I found that the regret in Online Machine Learning is stated as:

$$\operatorname{Regret}_{T}(h)=\sum_{t=1}^{T} l\left(p_{t}, y_{t}\right)-\sum_{t=1}^{T} l\left(h(x), y_{t}\right),$$

where $p_t$ is the answer of my algorithm to the question $x$ and $y_t$ is the right answer, while $h()$ is one of the hypotheses in the hypothesis space. Intuitively, as denoted in the paper, our objective is to minimize this Regret in order to optimize our algorithm, but in the following formula

$$ \operatorname{Regret}_{T}(\mathcal{H})=\max _{h^{\star} \in \mathcal{H}} \operatorname{Regret}_{T}\left(h^{\star}\right) $$

they maximize this value.
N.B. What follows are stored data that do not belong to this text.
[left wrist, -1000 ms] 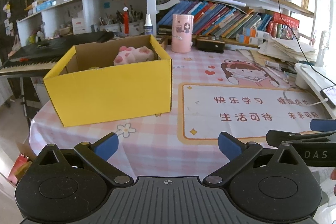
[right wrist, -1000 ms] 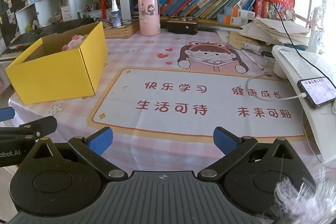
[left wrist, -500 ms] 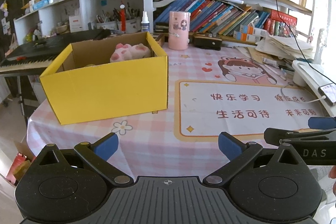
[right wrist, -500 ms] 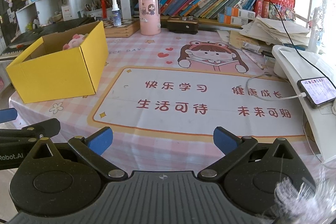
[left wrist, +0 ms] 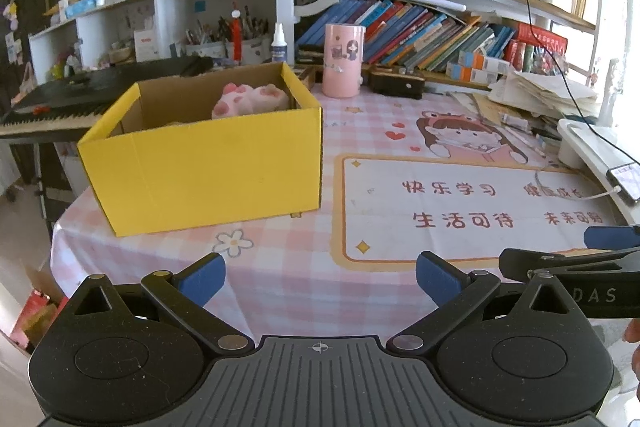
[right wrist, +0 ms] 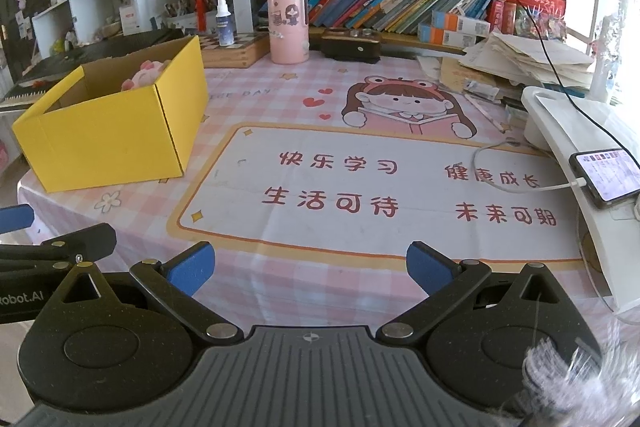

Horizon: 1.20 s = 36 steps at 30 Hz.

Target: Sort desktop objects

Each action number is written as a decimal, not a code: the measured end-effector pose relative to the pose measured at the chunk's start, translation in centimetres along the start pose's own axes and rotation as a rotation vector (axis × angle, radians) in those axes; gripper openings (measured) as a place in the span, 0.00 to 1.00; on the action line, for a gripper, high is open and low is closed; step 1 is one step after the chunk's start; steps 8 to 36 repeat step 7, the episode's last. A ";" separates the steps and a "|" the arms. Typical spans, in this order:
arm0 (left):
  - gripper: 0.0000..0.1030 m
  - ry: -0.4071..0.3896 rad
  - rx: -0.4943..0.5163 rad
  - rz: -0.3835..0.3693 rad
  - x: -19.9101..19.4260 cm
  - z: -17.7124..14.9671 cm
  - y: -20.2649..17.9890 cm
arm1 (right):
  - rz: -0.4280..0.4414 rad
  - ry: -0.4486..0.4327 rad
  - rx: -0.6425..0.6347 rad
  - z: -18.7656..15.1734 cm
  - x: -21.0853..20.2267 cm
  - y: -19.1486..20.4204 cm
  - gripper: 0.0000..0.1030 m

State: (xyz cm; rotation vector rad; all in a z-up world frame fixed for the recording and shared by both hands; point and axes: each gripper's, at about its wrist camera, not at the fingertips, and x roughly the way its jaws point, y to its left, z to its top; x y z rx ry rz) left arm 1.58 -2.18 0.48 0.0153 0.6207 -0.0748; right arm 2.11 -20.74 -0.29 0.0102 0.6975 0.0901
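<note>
A yellow cardboard box [left wrist: 208,171] stands open on the left of the pink checked table; it shows in the right wrist view [right wrist: 108,135] too. A pink plush toy [left wrist: 250,99] lies inside it, partly hidden by the box wall [right wrist: 146,75]. My left gripper [left wrist: 320,277] is open and empty at the table's near edge, in front of the box. My right gripper [right wrist: 310,267] is open and empty over the near edge of the white printed mat [right wrist: 380,187]. Each gripper's fingers show at the side of the other's view.
A pink cylinder cup [right wrist: 288,25], a dark case [right wrist: 350,47] and a wooden chess box [right wrist: 236,49] stand at the back. A phone on a cable [right wrist: 606,177] rests on a white stand [right wrist: 580,131] at the right. Papers and bookshelves lie behind; a keyboard [left wrist: 80,91] is left.
The left gripper has drawn back and risen slightly, so the box sits a little farther off. The right gripper has hardly moved. Both stay open.
</note>
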 end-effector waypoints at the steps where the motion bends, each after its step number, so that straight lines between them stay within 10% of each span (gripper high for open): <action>1: 1.00 -0.005 0.001 -0.003 0.0 0.0 0.0 | 0.000 0.002 -0.001 0.0 0.0 0.0 1.00; 36: 1.00 -0.003 -0.002 0.002 0.2 0.1 0.0 | 0.002 0.016 -0.003 0.2 0.5 0.2 1.00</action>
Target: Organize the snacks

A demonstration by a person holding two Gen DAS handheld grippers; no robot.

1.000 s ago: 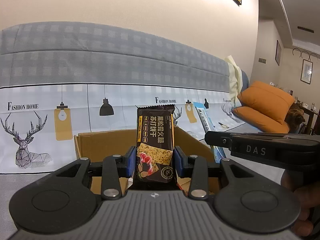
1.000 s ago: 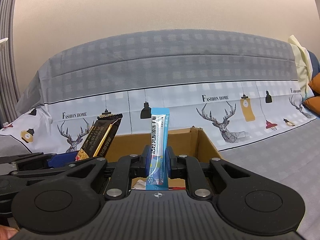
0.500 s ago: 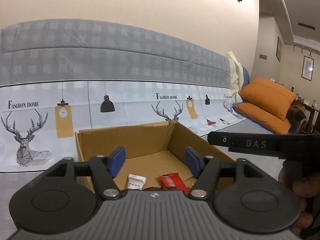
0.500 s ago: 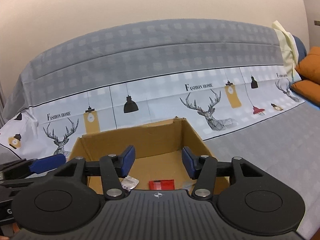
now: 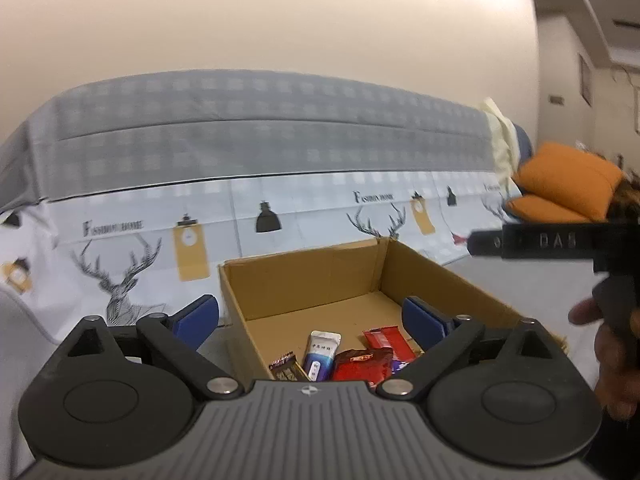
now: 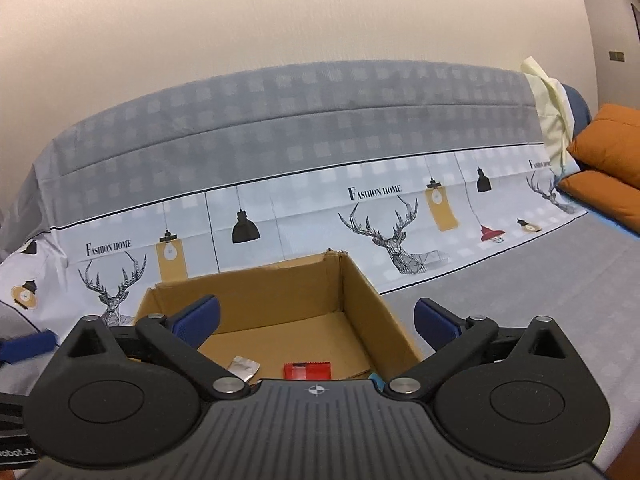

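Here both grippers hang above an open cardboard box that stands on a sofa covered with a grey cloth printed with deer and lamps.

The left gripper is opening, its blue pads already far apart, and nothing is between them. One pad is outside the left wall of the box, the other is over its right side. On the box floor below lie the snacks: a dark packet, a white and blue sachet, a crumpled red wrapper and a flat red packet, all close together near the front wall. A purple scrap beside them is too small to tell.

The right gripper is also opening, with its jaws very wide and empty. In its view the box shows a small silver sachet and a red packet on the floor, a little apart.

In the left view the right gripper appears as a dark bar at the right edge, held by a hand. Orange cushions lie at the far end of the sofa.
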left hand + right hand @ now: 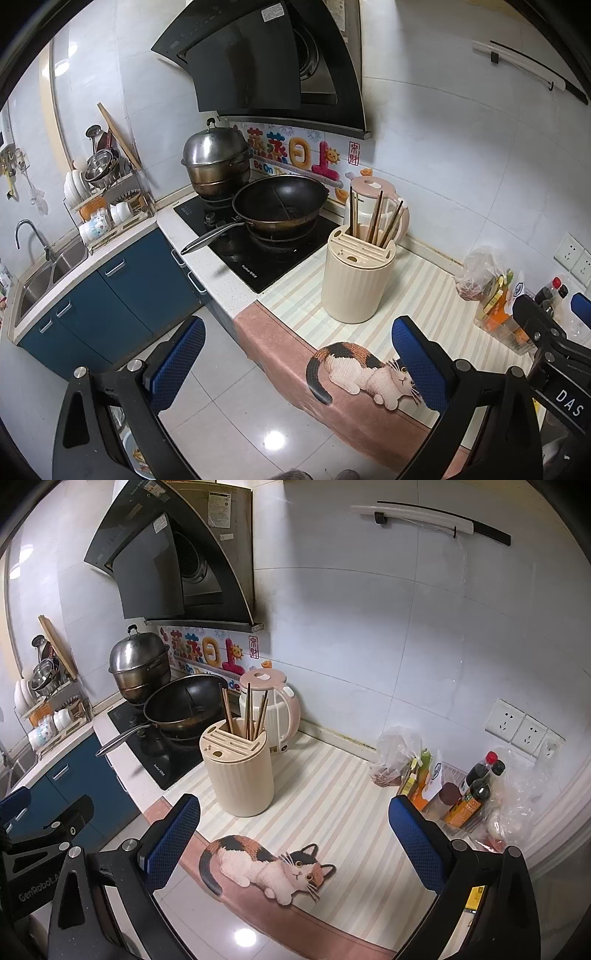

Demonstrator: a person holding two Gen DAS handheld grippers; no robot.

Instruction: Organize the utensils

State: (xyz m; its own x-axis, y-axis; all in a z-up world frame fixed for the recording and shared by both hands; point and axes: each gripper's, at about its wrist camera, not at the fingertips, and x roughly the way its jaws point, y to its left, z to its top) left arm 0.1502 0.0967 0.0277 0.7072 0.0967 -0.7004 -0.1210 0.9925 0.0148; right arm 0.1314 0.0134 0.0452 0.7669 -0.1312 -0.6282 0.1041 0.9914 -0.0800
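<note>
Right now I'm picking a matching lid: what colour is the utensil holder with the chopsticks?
Cream with vertical ribbing: utensil holder, clearest in the right wrist view.

Both views are evenly and fairly brightly lit by cool overhead light. A round glare spot sits on the glossy floor (274, 439), and soft highlights streak the wall tiles (369, 627). Shadows are faint. Fisheye distortion bends straight lines strongly, the corners darken to black, and focus stays sharp throughout.
</note>
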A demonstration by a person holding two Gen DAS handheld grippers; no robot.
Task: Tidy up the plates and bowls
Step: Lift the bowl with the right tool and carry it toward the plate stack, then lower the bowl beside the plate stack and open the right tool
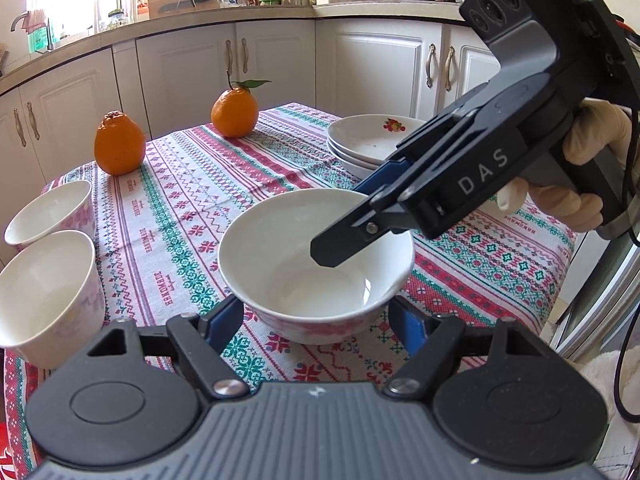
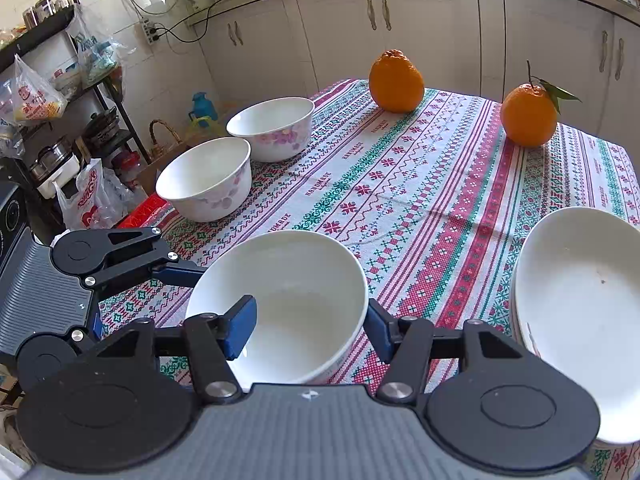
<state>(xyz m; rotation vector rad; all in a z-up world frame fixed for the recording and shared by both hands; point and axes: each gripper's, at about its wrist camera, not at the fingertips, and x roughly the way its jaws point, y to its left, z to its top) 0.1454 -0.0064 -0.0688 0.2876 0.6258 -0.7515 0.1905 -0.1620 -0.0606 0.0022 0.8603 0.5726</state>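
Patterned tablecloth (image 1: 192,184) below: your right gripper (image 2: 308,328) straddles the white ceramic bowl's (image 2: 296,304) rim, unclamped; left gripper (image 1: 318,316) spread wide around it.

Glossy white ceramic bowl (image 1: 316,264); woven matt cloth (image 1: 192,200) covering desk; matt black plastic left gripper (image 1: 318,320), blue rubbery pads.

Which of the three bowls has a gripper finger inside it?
The bowl at the table's centre: the right hand-held gripper straddles its rim, one finger inside. The two flowered bowls stand untouched at the table's edge.
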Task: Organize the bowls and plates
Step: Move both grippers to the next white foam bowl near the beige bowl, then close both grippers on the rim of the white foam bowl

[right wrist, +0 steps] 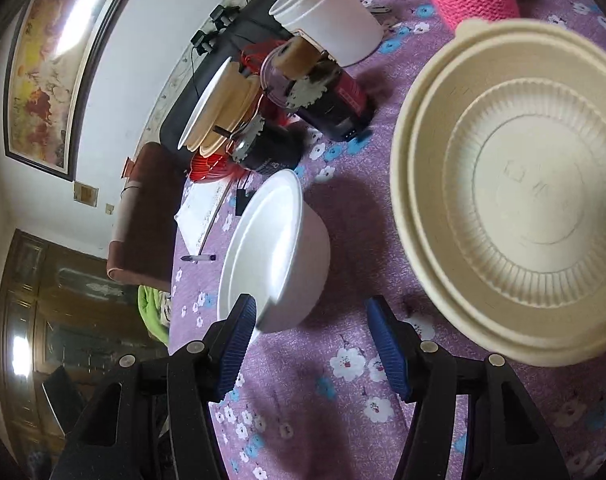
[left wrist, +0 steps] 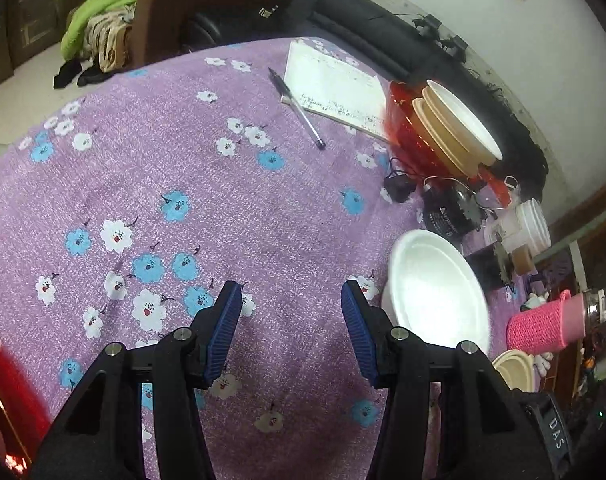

Am I interpreting the $max$ wrongly?

Answer 1

Yes, you're interpreting the $\max$ there wrongly. In your second formula

$$ \operatorname{Regret}_{T}(\mathcal{H})=\max _{h^{\star} \in \mathcal{H}} \operatorname{Regret}_{T}\left(h^{\star}\right) \label{1}\tag{1} $$

The sign $=$ means "is defined as", so maybe the following notation is less confusing

$$ \operatorname{Regret}_{T}(\mathcal{H}) \triangleq \max _{h^{\star} \in \mathcal{H}} \operatorname{Regret}_{T}\left(h^{\star}\right) $$

In fact, in section 2.1 of the same paper, there's a similar but more detailed formula that should clarify the meaning of $\max$ $$ \operatorname{Regret}_{T}(\mathcal{H})=\max _{h \in \mathcal{H}}\left(\sum_{t=1}^{T}\left|p_{t}-y_{t}\right|-\sum_{t=1}^{T}\left|h\left(\mathbf{x}_{t}\right)-y_{t}\right|\right) $$

Note that $\operatorname{Regret}_{T}(\mathcal{H})$ is defined for $\mathcal{H}$, while your first formula is defined for $x$. So, \ref{1} is the regret for the whole hypotheses class $\mathcal{H}$, which is thus the maximum regret that you can have across all possible hypotheses $h \in \mathcal{H}$. This should make sense.